Task statement: The response should be the lines of the data, starting at the first and ending at the one that contains "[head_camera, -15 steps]", copied without change.

Data entries
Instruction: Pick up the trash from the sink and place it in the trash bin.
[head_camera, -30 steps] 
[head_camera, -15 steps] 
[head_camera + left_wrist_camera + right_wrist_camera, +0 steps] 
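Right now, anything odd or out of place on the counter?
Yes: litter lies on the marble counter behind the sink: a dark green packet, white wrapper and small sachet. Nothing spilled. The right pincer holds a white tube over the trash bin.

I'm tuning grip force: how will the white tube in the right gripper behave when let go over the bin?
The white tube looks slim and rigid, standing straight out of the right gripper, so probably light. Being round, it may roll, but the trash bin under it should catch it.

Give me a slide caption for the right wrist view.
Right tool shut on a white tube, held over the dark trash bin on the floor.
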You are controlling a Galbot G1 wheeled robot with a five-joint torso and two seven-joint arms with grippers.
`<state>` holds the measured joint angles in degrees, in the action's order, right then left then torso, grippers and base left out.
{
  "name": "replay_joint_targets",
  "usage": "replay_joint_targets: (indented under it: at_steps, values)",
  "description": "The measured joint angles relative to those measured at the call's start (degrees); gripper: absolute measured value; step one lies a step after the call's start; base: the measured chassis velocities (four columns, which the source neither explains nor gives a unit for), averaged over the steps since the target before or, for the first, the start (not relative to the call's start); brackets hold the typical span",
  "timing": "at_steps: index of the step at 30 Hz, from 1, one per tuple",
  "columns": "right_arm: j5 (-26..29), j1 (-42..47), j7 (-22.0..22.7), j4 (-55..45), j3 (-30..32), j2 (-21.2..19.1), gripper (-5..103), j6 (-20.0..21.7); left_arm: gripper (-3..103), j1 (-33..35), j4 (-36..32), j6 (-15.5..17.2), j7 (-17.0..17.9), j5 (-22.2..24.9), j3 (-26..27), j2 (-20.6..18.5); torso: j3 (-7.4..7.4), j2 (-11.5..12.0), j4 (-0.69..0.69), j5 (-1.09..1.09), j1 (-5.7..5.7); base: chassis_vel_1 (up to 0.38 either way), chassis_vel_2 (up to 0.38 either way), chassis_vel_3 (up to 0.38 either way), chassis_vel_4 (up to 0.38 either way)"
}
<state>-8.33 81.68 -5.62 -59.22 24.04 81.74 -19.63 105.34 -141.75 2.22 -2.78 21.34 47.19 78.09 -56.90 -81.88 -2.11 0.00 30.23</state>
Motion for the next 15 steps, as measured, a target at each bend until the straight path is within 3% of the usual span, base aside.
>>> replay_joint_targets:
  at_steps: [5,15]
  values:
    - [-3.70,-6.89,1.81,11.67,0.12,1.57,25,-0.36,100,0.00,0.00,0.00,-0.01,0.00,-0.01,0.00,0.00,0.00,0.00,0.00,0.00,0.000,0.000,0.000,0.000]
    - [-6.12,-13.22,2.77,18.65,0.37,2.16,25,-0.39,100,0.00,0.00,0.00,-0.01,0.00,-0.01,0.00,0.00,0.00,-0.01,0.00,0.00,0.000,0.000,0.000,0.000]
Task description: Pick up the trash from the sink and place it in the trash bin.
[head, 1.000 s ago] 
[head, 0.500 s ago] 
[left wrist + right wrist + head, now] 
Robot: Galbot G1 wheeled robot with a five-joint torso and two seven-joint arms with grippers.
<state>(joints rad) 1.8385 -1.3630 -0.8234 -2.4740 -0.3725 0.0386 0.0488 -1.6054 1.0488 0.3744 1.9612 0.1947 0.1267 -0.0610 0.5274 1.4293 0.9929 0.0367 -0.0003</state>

Your solution:
Instruction: Pick up the trash from the sink and place it in the trash bin.
[head_camera, -30 steps] 
[head_camera, -15 steps] 

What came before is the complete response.